L’histoire : Se jouent à Hong Kong d’étranges cérémonies fétichistes, dont l’envoutante Carrie est la maîtresse nocturne. Elle expérimente à l’aide de machines infernales des perversions sadiques, dont les victimes, jeunes aventurières sous le charme de la femme fatale, ne réchappent pas toujours. Mais ce n’est pas suffisant : fascinée par la légende du bourreau de jade, qui détenait un poison aux vertus inimaginables, la belle cherche à mettre la main sur cette potion. De son côté, Catherine, une jeune française en cavale suite au meurtre de son amant, arrive à Hong Kong avec un objet précieux, qui semble bien contenir l’élixir recherché…

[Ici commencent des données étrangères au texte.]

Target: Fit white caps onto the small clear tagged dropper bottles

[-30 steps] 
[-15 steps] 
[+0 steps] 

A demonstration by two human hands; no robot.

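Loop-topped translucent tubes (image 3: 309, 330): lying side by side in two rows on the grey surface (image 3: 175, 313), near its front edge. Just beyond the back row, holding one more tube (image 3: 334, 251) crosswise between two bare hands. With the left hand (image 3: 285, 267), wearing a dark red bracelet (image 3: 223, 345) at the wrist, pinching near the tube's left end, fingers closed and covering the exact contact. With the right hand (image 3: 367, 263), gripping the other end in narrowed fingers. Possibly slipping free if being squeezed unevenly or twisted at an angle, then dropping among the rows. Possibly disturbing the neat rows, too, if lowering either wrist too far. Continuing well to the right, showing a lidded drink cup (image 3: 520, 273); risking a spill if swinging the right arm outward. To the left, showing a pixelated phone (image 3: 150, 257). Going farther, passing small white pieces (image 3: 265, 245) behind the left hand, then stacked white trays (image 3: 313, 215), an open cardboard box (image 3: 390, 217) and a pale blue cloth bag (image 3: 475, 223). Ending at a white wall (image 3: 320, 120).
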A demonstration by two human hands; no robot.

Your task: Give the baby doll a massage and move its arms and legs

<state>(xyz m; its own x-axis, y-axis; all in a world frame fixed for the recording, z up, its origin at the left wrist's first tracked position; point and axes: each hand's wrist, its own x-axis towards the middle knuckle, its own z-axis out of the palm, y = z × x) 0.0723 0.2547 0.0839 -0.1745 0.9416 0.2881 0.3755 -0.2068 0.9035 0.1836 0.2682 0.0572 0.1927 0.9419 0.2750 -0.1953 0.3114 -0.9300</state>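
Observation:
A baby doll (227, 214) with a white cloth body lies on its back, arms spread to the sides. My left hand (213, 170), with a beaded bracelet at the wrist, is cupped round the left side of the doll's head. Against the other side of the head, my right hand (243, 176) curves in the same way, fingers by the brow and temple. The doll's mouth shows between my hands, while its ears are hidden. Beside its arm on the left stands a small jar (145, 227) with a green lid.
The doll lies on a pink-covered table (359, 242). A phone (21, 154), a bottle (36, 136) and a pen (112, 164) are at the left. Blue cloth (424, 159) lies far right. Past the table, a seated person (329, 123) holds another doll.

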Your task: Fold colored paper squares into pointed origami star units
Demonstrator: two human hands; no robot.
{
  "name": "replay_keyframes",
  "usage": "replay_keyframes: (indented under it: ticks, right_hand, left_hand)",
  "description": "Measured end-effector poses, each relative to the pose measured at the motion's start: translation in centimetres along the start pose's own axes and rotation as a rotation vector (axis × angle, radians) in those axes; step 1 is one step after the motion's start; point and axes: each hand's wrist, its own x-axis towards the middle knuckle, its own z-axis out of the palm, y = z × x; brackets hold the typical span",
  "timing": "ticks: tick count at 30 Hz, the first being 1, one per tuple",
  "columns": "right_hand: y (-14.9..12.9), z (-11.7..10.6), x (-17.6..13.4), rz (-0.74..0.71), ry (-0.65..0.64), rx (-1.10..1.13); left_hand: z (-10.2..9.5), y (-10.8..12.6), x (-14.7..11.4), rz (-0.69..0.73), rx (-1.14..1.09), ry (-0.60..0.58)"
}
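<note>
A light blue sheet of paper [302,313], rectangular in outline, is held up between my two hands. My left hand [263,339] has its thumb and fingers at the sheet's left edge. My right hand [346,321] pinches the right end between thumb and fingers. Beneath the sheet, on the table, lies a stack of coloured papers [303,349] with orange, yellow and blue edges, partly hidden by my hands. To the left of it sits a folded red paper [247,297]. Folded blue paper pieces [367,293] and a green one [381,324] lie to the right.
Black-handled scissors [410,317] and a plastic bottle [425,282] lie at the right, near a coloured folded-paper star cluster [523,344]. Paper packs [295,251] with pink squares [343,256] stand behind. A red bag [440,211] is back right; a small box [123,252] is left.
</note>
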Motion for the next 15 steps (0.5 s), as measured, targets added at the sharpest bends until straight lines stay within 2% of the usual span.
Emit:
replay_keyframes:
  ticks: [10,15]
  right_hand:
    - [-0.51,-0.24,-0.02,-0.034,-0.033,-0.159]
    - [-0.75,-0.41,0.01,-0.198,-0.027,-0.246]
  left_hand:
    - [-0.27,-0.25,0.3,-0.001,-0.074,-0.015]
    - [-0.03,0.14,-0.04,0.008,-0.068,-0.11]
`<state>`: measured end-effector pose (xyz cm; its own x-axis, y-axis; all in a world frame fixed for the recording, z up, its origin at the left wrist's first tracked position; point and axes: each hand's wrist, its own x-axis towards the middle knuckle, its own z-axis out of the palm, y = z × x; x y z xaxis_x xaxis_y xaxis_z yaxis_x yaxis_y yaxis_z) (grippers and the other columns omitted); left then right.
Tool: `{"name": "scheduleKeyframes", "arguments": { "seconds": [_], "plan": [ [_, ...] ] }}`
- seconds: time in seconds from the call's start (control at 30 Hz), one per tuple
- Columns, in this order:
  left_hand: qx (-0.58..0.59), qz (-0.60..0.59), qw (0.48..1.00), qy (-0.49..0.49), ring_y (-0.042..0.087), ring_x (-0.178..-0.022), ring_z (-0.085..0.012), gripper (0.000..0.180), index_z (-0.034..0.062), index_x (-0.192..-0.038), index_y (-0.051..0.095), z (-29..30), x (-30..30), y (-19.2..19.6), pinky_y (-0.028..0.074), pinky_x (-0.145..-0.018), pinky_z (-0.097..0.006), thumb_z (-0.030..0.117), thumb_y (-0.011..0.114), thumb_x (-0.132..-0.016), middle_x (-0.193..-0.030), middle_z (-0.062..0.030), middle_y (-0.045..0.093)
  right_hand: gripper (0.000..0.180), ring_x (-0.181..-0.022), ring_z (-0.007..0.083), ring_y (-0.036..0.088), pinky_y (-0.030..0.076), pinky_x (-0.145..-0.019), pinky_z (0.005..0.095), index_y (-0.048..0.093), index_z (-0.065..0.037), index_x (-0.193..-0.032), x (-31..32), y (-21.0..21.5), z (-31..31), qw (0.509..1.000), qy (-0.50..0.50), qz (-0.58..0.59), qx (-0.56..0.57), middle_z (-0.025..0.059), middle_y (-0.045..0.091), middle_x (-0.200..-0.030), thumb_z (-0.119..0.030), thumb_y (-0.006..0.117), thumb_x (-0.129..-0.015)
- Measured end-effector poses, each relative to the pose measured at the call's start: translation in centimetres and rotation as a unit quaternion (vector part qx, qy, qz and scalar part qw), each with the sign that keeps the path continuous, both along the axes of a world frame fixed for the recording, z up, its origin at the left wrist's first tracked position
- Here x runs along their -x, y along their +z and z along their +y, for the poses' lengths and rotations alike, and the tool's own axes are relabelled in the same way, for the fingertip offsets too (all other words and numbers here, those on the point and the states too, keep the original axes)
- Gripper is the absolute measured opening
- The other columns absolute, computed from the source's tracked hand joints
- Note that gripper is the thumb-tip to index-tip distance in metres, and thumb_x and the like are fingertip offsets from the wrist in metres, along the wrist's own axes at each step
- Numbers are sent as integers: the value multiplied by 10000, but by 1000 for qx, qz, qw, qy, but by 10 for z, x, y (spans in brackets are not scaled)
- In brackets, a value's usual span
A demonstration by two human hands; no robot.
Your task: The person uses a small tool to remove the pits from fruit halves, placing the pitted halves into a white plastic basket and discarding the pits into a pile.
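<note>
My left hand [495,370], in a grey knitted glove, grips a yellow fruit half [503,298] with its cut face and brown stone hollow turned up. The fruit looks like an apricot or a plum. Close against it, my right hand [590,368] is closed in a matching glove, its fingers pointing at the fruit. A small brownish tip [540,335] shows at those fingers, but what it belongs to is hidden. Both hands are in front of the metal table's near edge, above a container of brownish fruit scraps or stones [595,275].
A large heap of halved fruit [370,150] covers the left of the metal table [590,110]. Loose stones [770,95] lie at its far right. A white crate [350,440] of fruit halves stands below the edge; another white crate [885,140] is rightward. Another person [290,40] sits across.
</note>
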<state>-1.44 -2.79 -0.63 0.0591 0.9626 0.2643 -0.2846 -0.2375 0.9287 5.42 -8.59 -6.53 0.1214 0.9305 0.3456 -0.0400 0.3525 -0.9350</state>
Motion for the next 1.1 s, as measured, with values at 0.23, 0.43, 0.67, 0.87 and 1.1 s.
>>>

La réussite des Nuits rouges du bourreau de jade tient principalement au plaisir évident et communicatif que prennent les deux réalisateurs, Julien Carbon et Laurent Courtiaud, à filmer la ville qu’ils aiment tant : Honk Kong. Ils nous montrent avec bonheur les lieux, l’atmosphère et même la culture qui les fascinent, et cette balade comble le spectateur pour peu qu’il soit un peu sensible à ce type de voyage. Sans être touristique, la promenade sait prendre son temps, et suivre les personnages lors de belles scènes contemplatives. On traverse par exemple avec la française Catherine HK by night en taxi, on découvre avec elle des lieux étranges et de vieux immeubles. Loin du cliché de la ville utra-moderne, les cinéastes privilégient d’ailleurs les lieux un peu désuets (un vieux théâtre, une demeure ancienne) et filment tout cela avec une tranquillité qui va à l’encontre de l’agitation supposée de la mégalopole.

On sent d’ailleurs une forme de nostalgie durant tout le film, à la fois pour un paysage qui disparait, que pour une culture en voie d’extinction. On se réfère au premier empereur de Chine, on y voit un opéra cantonnais traditionnel, alors que la présence magnétique de Carrie Ng nous renvoie aux grandes heures de la Catégorie III. En ce constat ne concerne pas que la culture asiatique, car le cinéma européen des années 60 est sans cesse convoqué. Le personnage de Frederique Bel est ainsi réinventée en icône melvilienne, alors que la filmographie de Mario Bava (Le Masque du démon, le très grand Corps et le fouet, etc.) est sans cesse évoquée à travers les magnifiques scènes de torture du film.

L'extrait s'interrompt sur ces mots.